It will be wonderful to regain mobility. I’ve been missing excursions, “photo ops,” and new perspectives. I’m eager to begin working again on my students’ lists of recommended sites and events. Will say that our weather hasn’t been conducive to wandering around either. It’s been very cold for July, exceedingly wet for anytime. We’ve had a few hot days and frankly, I do prefer bundling up, if only I didn’t also need an umbrella. Count on it – you’ll hear about it when I’m again out and about.

My next “big” event will be visa renewal. Again, my how time flies. . . . This one can be for two years. Who would have thought all that time ago that I’d be blessed with celebrating this stage of life in this place. Once more, you’ll know when it’s completed. The upside – I won’t have to wait in the freezing cold mid-winter predawn!

Czech class continues to be a real challenge. Our teacher is great, and our small dedicated band of 7 opted to share the cost of paying her during the summer. Part of today must be given over to studying. Had no clue how much more difficult that could become with each birthday. Oh well, I can say and understand a little, and hope that before long it will be much more. Sylvie (the teacher) assures us that if we stick with it we’ll be just fine (that’s certainly not the same as fluent or even conversational!) within a year. Besides learning a little Czech I’m learning a lot of empathy for my students. And they admit to being glad they were born Czech and have to learn English.

I hope you are having challenges and rewards, new perspectives, and continued opportunities to find silver linings in this time of multiple clouds. What a grand time to be alive, each of us in our “right” space.

Sunday, February 15, 2009

Running in Circles

Contrary to appearances, I have not dropped off the map! I'm still right here in this lovely, nearly magical kingdom. I am, however, recovering from such a rush of work and total blackout of my computer that this has been a very long time coming. Sorry for the silence.

First the rush of work - - - this is exam time. I don't know why I let it it take me by surprise, but I guess that is probably true to form. And of course, I've made multiple resolutions about how I will do it differently next time. (And next time, hopefully, I won't be "under the weather" for the whole period. Thank goodness I am, at very long last, feeling like myself again, just in time to launch into the new term. And there's a rumor that spring is coming. Hooray!)
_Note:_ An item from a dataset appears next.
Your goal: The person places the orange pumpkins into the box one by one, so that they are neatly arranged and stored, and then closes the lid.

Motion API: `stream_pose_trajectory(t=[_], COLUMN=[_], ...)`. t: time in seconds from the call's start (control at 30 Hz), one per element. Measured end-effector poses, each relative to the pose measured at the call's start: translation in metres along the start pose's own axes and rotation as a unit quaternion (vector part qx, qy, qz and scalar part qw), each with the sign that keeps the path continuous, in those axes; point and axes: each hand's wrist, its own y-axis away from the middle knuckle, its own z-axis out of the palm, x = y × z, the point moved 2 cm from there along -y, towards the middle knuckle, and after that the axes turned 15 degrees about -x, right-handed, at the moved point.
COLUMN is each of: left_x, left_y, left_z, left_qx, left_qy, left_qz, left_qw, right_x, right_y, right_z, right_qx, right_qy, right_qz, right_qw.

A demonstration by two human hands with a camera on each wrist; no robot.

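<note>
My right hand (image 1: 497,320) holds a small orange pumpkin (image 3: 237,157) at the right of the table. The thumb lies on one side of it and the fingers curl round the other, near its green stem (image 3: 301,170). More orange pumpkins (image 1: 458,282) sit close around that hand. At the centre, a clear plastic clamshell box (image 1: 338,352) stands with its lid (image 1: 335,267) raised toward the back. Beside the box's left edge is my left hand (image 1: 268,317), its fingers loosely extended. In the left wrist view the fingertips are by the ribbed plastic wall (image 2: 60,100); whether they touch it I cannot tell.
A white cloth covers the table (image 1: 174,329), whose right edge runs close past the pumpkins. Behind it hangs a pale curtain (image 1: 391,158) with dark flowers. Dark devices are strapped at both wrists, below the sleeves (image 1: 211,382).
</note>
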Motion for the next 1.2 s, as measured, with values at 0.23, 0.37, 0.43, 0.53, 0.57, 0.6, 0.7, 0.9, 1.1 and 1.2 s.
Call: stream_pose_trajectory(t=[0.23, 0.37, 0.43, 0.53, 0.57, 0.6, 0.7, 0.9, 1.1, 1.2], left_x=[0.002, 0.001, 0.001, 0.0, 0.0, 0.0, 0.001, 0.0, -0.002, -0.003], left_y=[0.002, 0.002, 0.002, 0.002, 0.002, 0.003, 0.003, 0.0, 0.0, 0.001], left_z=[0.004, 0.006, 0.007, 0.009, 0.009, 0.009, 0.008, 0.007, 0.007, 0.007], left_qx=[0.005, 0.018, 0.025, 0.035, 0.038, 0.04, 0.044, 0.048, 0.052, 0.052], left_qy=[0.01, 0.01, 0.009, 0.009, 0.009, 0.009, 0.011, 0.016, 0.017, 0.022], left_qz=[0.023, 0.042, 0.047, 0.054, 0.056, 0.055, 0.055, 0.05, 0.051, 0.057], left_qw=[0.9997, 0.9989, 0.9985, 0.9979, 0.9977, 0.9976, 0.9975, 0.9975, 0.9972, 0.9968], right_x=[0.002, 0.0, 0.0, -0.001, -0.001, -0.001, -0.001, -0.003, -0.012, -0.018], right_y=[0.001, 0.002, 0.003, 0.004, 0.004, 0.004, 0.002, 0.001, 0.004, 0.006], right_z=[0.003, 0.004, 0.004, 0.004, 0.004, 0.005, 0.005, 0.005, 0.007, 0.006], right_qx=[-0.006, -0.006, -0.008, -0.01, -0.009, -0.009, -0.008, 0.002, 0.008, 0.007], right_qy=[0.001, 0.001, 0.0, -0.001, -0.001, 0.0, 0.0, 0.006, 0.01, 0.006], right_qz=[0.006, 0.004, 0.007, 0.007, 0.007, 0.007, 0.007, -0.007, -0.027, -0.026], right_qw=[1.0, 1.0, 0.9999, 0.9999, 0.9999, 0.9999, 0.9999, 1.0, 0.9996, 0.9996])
Exams are an interesting phenomenon at StJ and most of the other schools around here. I certainly understand why the school promises client companies they will be kept informed regarding their employees' progress. I've had moments of almost/nearly/possibly offering to put a course together for the school to offer to various HR departments about how they could get the most for their dollars. Now, I'm not quite that foolish, but it is a bit disturbing to see little things which would be relatively easy to "fix" and which would make for a better experience for everyone (selfishly, I would add, me included). Be that as it may, the big yard- or meterstick is grades for all students in January and June. First, of course, for some of the classes it is a DIY (the "Y" being me!) project. At least this time I knew to collect material for that. Others are required by their companies to take a standardized exam written by the school. Easier at the front end, more difficult on the other. And then there is the grading, the explaining, and entering lots and lots of data into the school's database. Because it was just upgraded, we also had to enter extra reports on all students. O.K. -- lots of work, but that's just part of the job.

Sorta -- in the middle of it all the "new and improved" DB decided it didn't like my computer, and shut me down completely. It wasn't just the i'net I was missing, as has happened so often before. It was the whole thing. All I had was a screen showing that I was beginning a reply to an email -- only the reply box was black. Talk about frustrating -- or not talking about it would be better! Anyhow, thanks to the magic of technology and the wizardry of my incredible NC computer man, I am now back up and running!

It's all come together in a perfect combination -- exams and reporting completed, good health in spite of all the germs flying around the trams and metro, and a fresh start with some current students as well as a new beginning with a couple very interesting students. What a great time!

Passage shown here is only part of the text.